It’s been a hot minute since I went backpacking… and an even hotter minute since I’ve been backpacking with someone!


This weekend, I’d be taking Jess on her first snow backpacking experience – so I went with the basics, and we headed up to the White River Glacier to hopefully take advantage of the campsite that I’d tamped down back in… January? Okay, yeah there’s no way that campsite is still prepared.

Ahh well – it’d just make it more of a learning experience, right? Right. Right!


Friday:

We got a nice Pine State biscuits breakfast, and headed into the woods. Snow. Onto the Glacier.

As always, it was beautiful.

As always, there’s not much to say about walking. We snowshoed, it was fun, had a blast.



Got to camp, carved out a campsite, and settled in for a relaxing and cold evening… good books, good gin, and delicious cocoa!

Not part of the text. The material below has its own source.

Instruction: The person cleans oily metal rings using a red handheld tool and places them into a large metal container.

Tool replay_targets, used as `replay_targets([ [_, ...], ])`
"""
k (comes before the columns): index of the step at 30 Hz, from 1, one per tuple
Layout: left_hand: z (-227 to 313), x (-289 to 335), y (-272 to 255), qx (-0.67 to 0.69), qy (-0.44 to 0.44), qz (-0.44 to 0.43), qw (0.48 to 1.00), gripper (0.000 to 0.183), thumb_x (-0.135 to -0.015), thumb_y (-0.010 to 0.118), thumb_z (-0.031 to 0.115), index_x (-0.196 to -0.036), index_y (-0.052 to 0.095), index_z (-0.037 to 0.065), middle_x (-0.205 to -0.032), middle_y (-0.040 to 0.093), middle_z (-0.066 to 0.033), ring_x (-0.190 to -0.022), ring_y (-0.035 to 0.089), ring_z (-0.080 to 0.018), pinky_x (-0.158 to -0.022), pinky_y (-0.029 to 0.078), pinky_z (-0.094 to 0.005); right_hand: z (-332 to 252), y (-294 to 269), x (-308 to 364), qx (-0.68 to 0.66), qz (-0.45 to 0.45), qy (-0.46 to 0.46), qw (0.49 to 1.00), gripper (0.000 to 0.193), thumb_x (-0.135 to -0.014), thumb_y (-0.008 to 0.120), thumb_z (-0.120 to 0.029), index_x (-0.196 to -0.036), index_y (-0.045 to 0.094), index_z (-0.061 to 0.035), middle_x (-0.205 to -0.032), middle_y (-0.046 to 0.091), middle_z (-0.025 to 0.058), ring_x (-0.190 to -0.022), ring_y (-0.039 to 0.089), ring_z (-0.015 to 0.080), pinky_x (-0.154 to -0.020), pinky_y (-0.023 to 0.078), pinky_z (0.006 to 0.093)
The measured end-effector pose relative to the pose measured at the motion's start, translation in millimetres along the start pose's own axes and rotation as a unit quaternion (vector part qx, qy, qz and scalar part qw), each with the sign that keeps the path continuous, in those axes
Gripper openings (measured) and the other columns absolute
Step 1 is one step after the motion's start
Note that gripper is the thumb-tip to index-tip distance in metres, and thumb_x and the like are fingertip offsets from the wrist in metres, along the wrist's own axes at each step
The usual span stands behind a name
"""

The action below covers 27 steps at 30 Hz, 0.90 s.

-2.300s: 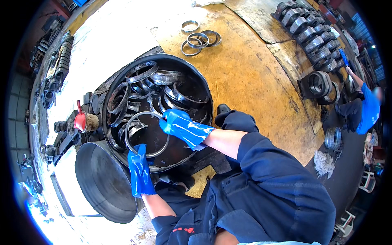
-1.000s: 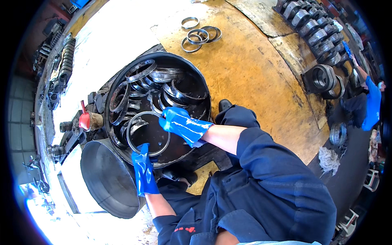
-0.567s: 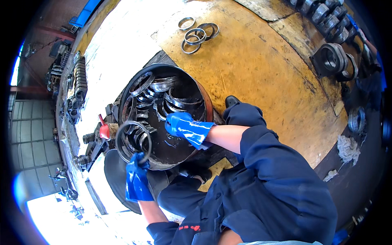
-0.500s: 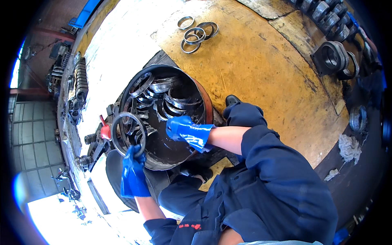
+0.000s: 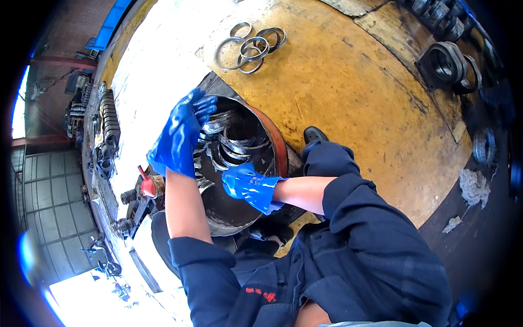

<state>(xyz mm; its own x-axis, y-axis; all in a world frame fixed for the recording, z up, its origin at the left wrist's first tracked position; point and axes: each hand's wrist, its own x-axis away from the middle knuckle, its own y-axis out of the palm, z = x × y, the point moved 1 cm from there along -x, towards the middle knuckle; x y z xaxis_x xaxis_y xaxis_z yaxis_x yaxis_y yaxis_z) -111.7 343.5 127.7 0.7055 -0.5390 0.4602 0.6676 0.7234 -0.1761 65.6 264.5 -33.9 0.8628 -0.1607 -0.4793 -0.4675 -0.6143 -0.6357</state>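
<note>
Both my hands wear blue rubber gloves. My left hand (image 5: 188, 122) is stretched out above the far left rim of a round metal drum (image 5: 278, 146), fingers extended and holding nothing. Beyond it, a metal ring (image 5: 217, 53) is slightly blurred beside several other metal rings (image 5: 268, 47) on the yellow floor; whether it has settled there I cannot tell. My right hand (image 5: 242, 182) is over the drum's near right part, its fingers curled inward. What it grips, if anything, is hidden. Dark, wet-looking rings (image 5: 234, 148) lie heaped in the drum, partly covered by my left glove.
Left of the drum sit a red-handled tool (image 5: 147, 187) and ridged metal parts (image 5: 124, 226). A row of stacked metal parts (image 5: 110, 117) stands farther left. Heavy ring-shaped housings (image 5: 444, 65) rest at the far right, with a grey rag (image 5: 474, 186) nearer me.
My left hand has swung forward from the drum's near left and let go of the ring, which now appears by the other rings. My right hand stays nearly in place.
</note>
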Motion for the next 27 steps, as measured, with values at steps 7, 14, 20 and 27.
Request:
replay_targets([
  [7, -109.3, 91.5, -62.3, -0.048, 0.054, 0.050, 0.996, 0.039, -0.097, 0.064, 0.017, -0.133, 0.055, 0.004, -0.092, 0.072, -0.0093, -0.069, 0.065, -0.0129, -0.052, 0.045, -0.0219, 27.2, -9.4, -8.9, -0.014, 0.029, 0.018, 0.999, 0.019, -0.076, 0.066, -0.021, -0.060, 0.063, -0.0134, -0.058, 0.061, 0.0112, -0.052, 0.063, 0.0348, -0.046, 0.047, 0.0473],
  [14, -259.1, 171.7, -81.5, 0.062, -0.016, 0.193, 0.979, 0.078, -0.083, 0.076, 0.002, -0.150, 0.037, 0.007, -0.120, 0.062, -0.0133, -0.098, 0.066, -0.0237, -0.084, 0.057, -0.0358, -22.1, -41.5, -29.3, -0.208, -0.130, 0.048, 0.968, 0.016, -0.083, 0.066, -0.026, -0.084, 0.073, -0.0106, -0.086, 0.071, 0.0143, -0.080, 0.069, 0.0360, -0.069, 0.055, 0.0440],
  [20, -279.0, 203.0, -41.9, -0.463, 0.063, 0.208, 0.859, 0.027, -0.081, 0.079, 0.032, -0.101, 0.073, 0.015, -0.098, 0.074, -0.0139, -0.094, 0.072, -0.0340, -0.081, 0.057, -0.0433, -32.4, -37.9, -11.3, -0.215, -0.203, -0.030, 0.955, 0.017, -0.086, 0.069, -0.025, -0.098, 0.075, -0.0139, -0.096, 0.073, 0.0102, -0.089, 0.071, 0.0312, -0.078, 0.057, 0.0393],
  [27, -302.6, 213.3, -38.8, -0.422, 0.046, 0.204, 0.882, 0.017, -0.088, 0.070, 0.026, -0.099, 0.073, 0.015, -0.098, 0.073, -0.0133, -0.095, 0.069, -0.0367, -0.078, 0.056, -0.0465, -29.1, -32.5, -12.0, -0.228, -0.271, 0.074, 0.932, 0.040, -0.082, 0.072, -0.045, -0.103, 0.074, -0.0113, -0.100, 0.074, 0.0118, -0.094, 0.072, 0.0314, -0.085, 0.056, 0.0404],
])
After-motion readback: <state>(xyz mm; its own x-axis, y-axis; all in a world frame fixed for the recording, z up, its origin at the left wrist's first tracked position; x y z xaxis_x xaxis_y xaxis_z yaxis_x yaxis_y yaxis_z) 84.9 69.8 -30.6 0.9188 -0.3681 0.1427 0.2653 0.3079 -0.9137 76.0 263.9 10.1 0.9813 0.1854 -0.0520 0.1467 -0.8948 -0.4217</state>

Nothing really huge of note, though I was really happy with how the tent site came out!




Saturday:

Saturday dawned nice and clear, with a beautifully crisp and cold world around the campsite.

We had some coffee and tea, a good breakfast, and headed upward, toward the little overlook at the top of the glacier. It was lovely, with solid snow and great views of the Cascades down to the south – and some stellar clouds filtering the light around us!


We hiked upward, and descended back down. Packed up camp, and made the shortish walk back to the car… just in time to make the early dinner bell at the Timberline Lodge, and get to see the sunset from the restaurant!